Tolga Ergönenç 1,2,3, Jalan Şerbetçigil Ergönenç 4, Ece Yamak Altinpulluk 1,5,6,7
  1. Madrid Morphological Research Center (MoMaRC), Ultradissection Spain EchoTraining School, Madrid, Spain.
  2. The Republic of Turkey Ministry of Health Akyazı Pain and Palliative Care Center, Sakarya, Turkey.
  3. Anesthesia and Reanimation, Sakarya Education and Research Hospital, Sakarya,
  4. Department of Home Healthcare, Sakarya Education and Research Hospital, Sakarya,
  5. Department of Outcomes Research Anesthesiology Institute Cleveland Clinic, Cleveland, OH, USA.
  6. Department of anesthesiology and Reanimation, Istanbul University-Cerrahpasa, Cerrahpasa Medical Faculty, Istanbul, Turkey.
  7. Anesthesiology Clinical Research Office, Ataturk University, Erzurum, Turkey.

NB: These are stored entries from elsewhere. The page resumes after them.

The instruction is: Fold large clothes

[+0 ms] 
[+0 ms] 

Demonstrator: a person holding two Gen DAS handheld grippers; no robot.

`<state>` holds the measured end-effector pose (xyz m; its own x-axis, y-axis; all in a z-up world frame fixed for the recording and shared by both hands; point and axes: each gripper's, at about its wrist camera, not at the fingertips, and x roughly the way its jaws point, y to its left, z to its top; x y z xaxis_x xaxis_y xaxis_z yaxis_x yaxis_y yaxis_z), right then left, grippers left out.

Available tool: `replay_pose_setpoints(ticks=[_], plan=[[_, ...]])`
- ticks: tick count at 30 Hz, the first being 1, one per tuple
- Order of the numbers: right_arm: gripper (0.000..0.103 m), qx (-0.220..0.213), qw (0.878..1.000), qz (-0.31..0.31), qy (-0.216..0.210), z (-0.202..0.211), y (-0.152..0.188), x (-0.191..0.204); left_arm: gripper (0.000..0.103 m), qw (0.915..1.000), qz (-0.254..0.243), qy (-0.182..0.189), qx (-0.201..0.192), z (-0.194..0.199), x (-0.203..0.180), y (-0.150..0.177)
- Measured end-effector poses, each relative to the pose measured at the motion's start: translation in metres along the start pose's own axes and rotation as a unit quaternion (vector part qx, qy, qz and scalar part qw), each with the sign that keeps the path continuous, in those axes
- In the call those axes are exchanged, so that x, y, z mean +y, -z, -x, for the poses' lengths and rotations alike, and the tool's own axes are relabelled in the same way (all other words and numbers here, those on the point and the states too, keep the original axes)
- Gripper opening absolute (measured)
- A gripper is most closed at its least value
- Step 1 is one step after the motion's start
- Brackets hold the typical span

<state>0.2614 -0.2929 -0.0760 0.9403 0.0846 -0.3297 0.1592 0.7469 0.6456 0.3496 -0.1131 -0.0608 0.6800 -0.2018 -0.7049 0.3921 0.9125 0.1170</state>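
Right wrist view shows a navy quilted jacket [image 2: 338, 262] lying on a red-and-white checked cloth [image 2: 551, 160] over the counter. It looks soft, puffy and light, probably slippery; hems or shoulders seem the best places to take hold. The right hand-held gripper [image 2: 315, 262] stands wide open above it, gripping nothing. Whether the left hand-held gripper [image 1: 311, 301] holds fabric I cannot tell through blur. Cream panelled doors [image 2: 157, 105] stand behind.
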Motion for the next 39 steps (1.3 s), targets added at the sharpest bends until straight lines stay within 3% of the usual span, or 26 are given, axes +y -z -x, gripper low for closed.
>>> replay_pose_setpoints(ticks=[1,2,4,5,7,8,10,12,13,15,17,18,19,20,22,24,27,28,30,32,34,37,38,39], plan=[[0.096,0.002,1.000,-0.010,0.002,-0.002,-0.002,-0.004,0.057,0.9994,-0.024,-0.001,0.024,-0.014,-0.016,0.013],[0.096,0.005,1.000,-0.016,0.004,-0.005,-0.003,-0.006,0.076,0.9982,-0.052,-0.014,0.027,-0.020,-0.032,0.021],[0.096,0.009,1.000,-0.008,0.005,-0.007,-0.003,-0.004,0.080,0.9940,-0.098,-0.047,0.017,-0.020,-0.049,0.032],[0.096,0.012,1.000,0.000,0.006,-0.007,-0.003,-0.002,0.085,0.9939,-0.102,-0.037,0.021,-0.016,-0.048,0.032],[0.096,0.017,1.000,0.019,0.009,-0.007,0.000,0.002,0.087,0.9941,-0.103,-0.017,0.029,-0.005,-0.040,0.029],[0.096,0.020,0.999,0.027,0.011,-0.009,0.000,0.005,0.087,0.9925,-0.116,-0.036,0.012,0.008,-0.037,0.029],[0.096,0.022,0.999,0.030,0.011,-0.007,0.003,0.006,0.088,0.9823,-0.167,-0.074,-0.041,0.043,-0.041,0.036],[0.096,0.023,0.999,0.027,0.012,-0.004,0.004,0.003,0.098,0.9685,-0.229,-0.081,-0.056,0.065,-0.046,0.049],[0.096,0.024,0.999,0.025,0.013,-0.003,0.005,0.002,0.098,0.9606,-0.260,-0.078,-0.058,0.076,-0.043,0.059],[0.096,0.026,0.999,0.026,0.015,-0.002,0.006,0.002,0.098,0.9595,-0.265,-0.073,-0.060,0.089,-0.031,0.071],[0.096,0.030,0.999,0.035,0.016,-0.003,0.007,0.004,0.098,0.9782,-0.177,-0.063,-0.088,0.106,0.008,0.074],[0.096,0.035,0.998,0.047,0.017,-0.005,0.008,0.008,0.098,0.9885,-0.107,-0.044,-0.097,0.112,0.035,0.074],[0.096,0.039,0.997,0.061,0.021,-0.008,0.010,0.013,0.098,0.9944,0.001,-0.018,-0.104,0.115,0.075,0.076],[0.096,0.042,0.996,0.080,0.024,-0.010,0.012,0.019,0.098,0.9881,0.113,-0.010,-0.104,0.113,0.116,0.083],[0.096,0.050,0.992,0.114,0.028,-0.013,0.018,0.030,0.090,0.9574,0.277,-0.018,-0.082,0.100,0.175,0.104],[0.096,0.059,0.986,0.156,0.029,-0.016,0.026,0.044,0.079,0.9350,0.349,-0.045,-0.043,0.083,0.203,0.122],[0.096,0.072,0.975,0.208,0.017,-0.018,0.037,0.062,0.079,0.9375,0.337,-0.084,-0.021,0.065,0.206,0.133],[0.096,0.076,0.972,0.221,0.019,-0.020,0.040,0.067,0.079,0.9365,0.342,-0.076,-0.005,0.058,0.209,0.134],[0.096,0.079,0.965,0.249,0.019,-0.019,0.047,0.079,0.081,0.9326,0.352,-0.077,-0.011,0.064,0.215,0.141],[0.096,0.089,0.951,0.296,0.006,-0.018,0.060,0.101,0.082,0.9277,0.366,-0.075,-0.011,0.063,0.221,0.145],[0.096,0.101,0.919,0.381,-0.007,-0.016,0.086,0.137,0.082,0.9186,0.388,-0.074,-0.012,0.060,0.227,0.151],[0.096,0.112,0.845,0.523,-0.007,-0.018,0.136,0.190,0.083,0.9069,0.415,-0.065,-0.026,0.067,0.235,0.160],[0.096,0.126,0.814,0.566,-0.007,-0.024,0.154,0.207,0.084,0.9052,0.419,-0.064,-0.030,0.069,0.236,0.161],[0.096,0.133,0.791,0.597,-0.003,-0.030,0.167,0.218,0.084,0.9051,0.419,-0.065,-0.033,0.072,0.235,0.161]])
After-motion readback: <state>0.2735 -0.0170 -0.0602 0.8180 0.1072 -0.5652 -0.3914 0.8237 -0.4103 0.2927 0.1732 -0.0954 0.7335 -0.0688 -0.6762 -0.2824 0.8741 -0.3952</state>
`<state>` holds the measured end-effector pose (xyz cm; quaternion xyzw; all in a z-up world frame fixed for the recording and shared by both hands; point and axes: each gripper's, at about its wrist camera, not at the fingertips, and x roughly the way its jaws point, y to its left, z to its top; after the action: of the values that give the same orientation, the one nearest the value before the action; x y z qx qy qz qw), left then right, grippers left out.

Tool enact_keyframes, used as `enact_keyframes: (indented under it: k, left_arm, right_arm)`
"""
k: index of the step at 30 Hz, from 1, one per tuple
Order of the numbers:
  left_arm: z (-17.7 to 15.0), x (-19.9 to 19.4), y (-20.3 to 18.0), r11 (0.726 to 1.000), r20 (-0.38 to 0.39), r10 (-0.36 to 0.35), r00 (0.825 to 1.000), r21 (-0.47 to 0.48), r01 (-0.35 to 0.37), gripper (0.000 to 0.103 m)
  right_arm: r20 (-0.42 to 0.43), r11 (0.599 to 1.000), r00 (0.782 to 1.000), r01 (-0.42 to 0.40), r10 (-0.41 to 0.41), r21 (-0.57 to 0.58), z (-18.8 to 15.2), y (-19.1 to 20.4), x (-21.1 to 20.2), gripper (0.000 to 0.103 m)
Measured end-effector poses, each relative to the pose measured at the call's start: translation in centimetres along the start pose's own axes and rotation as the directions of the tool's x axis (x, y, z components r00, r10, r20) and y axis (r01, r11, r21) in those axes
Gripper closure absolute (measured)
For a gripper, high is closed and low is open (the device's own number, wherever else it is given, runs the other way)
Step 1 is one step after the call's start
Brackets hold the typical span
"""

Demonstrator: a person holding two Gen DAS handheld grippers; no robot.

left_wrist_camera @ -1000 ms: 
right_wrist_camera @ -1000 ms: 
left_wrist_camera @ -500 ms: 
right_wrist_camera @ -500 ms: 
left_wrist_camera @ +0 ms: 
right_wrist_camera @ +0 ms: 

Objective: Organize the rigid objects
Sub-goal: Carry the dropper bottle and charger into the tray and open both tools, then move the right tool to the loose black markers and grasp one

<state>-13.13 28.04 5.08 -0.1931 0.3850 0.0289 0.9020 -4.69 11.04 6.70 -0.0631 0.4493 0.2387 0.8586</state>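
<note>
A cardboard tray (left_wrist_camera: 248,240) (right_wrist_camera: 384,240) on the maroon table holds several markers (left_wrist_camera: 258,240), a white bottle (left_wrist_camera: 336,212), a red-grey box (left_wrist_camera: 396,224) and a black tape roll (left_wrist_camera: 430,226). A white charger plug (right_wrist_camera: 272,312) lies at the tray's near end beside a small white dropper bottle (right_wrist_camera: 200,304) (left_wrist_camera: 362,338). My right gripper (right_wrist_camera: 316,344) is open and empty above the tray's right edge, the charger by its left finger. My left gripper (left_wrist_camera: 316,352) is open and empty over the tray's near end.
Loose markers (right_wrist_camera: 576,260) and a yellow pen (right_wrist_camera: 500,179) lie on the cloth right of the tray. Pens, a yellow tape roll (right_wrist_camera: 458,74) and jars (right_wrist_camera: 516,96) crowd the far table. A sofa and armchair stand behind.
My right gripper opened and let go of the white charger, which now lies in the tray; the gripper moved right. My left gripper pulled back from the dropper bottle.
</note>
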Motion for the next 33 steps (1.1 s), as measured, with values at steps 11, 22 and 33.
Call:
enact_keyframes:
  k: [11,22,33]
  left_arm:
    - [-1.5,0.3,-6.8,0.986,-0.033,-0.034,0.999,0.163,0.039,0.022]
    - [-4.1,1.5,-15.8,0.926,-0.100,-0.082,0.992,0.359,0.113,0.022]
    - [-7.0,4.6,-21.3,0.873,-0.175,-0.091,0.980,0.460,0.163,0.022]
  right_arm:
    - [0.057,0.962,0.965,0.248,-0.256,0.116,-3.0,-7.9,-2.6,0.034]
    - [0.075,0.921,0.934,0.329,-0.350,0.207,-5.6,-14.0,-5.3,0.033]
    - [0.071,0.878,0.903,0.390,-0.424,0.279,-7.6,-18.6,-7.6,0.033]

    Correspondence: Tolga Ergonenc MD, E-mail: tolgaergonenc@sakarya.edu.tr, ORCID: https://orcid.org/0000-0002-4325-695X
    Abstract

    The coronavirus disease 2019 (COVID-19) can be responsible for severe acute respiratory syndrome and death. To limit the infection spread, non-urgent surgical procedures, day procedures, including interventional pain management, and patient visits, have been postponed or interrupted during the COVID-19 pandemic. Pain management is defined as a fundamental human right, but the rapidly changing nature of the COVID-19 outbreak requires revisions in clinical practice for chronic pain. This article describes the role of home healthcare services in managing cancer pain based on clinical practice during the COVID-19 pandemic and emphasizes the triple triage concept and the use of telemedicine.
    Key words: Coronavirus; COVID-19; Telemedicine; Home care; Cancer Pain
    Citation: Ergönenç T, Ergönenç JS, Altınpulluk EY. The role of home healthcare in managing cancer-related pain during COVID-19 pandemic: ‘The Triple Triage Protocol’. Snaesth. Pain intensive care 2021;25(1):1-4.
    DOI: 10.35975/apic.v25i1.1430
    Received: 4 January 2021, Reviewed & Accepted:  8 January 2021

    Introduction

    The International Association for the Study of Pain (IASP) defines chronic pain as persistent or recurrent pain lasting more than three months after the normal tissue healing.1 Chronic pain causes the limitation of daily activities and reduced quality of life. The prevalence of chronic pain in the general population is %20.2,3 Pain is a frequent and devastating symptom in patients with cancer. Moderate to severe pain has been reported at 38.0% among patients with cancer, resulting in impaired functional status and reduced quality of life.4
    Severe acute respiratory syndrome coronavirus 2 (SARS-CoV-2) causes the new COVID-19 infection responsible for severe acute respiratory syndrome and death. At the time of writing, 83.3 million patients have been infected by COVID-19, and 1.8 million people at least have died. The COVID-19 pandemic has pushed healthcare systems worldwide to review the deployment of resources. Due to the challenge of controlling the infection, healthcare professionals focused on intensive care and other COVID-19 dedicated units. While healthcare workers, even in the middle of the COVID-19 duties, chronic pain patients significantly affected cancer pain, still need support.This article presents home healthcare services' role in managing cancer pain based on clinical practices during the COVID-19 pandemic. It includes arranging home healthcare units to recognize, assess, and manage cancer pain and use telemedicine.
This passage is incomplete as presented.